§ **RECORDS PROVIDED**
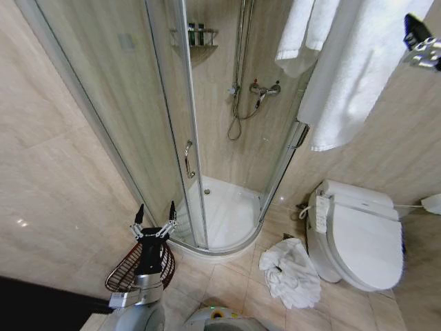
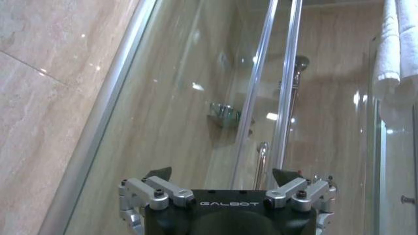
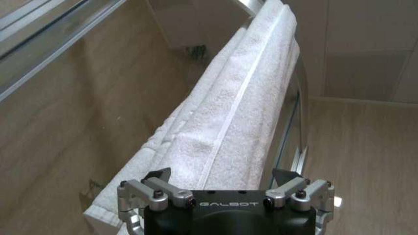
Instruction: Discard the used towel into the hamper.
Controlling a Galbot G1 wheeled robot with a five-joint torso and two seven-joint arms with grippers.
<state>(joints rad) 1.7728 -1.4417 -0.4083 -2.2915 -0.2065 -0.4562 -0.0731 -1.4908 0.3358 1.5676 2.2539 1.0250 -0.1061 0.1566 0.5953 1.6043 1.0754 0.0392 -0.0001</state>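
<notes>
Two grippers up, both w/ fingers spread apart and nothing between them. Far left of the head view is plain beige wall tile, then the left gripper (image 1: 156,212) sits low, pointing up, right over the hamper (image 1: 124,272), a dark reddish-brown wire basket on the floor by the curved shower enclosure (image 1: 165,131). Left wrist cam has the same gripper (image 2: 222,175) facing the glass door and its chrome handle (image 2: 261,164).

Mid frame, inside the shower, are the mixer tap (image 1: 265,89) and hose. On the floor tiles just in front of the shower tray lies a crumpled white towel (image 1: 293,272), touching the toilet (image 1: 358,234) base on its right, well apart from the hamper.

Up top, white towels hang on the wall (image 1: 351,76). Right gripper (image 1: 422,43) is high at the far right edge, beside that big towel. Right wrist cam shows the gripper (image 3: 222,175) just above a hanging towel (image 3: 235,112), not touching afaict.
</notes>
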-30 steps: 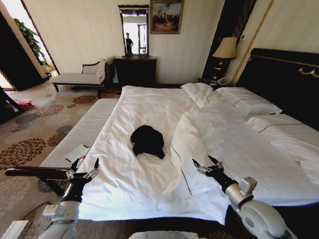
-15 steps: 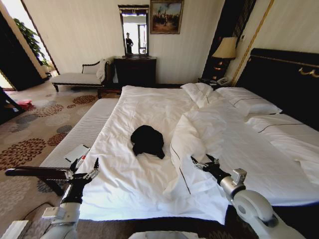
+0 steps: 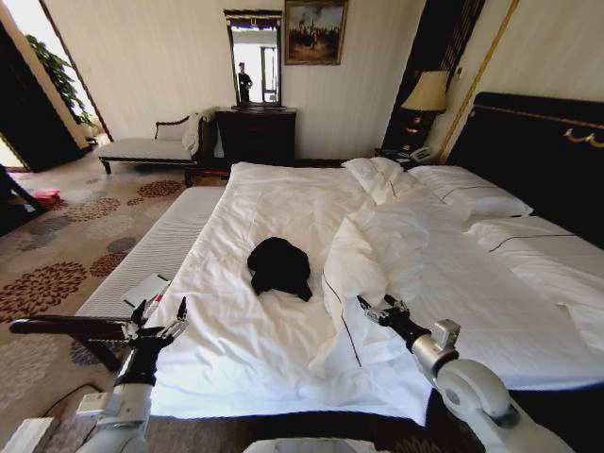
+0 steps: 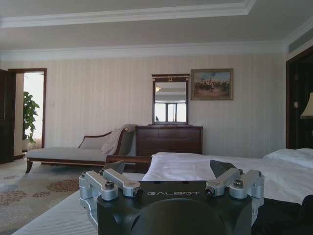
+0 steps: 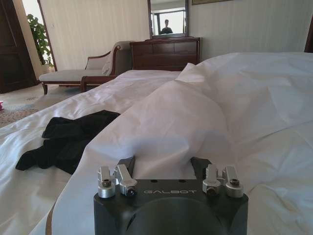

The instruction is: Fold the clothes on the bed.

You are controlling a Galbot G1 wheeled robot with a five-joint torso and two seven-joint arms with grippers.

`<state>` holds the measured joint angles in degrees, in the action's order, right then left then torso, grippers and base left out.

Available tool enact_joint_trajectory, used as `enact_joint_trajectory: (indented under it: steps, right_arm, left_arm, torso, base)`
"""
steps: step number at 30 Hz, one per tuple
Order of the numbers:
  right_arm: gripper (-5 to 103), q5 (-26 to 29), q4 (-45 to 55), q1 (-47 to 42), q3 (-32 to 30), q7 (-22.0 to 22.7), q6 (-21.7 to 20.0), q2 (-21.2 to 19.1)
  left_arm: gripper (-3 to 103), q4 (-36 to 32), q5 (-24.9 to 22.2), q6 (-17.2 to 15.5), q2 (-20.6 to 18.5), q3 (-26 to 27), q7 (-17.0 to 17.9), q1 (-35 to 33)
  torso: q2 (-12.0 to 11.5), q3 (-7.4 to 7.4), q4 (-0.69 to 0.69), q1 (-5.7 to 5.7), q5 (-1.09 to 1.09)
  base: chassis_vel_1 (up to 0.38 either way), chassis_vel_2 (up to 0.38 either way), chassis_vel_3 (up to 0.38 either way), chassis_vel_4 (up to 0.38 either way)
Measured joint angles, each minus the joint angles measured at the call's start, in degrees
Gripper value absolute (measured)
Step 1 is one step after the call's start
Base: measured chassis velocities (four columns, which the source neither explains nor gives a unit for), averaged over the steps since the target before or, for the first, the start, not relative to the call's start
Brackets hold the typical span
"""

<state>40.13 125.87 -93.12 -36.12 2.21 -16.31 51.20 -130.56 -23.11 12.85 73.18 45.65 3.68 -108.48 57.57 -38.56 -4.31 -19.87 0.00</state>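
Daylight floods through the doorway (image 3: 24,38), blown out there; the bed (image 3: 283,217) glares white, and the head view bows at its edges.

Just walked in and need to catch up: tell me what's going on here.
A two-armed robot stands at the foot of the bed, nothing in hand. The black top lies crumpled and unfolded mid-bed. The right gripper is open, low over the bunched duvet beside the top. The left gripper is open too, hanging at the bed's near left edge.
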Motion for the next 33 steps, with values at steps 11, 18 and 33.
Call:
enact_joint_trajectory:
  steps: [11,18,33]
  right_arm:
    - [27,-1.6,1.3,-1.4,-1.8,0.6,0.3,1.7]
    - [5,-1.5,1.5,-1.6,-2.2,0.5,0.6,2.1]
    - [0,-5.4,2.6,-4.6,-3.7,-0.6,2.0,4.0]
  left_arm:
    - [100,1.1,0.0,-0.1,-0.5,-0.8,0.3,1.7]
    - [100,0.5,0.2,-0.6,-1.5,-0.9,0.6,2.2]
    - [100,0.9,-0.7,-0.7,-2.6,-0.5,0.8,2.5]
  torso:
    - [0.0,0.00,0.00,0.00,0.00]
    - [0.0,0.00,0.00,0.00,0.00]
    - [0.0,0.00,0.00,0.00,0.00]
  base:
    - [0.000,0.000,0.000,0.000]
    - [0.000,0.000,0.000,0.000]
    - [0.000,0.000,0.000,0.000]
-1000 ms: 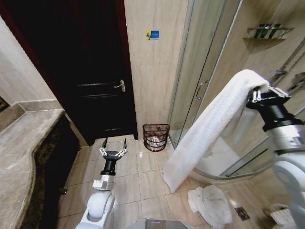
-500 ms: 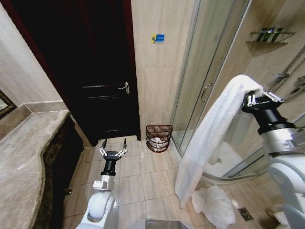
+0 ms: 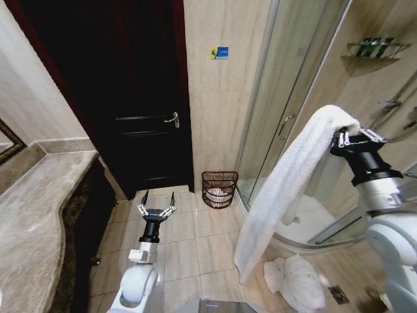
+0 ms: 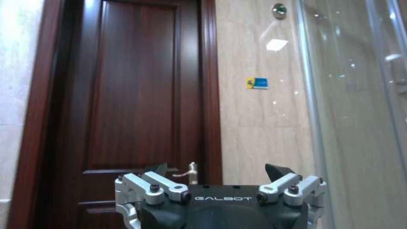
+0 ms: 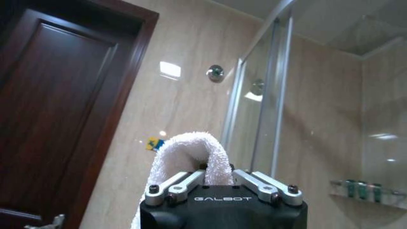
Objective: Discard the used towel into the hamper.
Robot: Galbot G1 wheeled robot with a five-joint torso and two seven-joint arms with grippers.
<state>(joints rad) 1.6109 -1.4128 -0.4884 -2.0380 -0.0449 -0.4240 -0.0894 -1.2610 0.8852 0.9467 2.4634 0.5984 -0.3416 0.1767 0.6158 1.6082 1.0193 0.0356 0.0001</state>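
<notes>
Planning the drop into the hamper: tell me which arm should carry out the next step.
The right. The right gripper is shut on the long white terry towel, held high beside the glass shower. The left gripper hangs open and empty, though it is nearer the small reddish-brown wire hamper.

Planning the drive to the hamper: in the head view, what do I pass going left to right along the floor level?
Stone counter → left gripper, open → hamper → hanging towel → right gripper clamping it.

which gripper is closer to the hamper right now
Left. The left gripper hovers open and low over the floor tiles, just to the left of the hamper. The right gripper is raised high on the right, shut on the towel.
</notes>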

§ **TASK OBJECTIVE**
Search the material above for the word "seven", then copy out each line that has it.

§ **THE COMPLETED TASK**
Controlling a Galbot G1 wheeled robot with a five-joint torso and two seven-joint arms with grippers.
You are controlling a Galbot G1 wheeled robot with a five-joint torso and two seven-joint arms with grippers.
Robot: Galbot G1 wheeled robot with a five-joint torso and two seven-joint arms with grippers.

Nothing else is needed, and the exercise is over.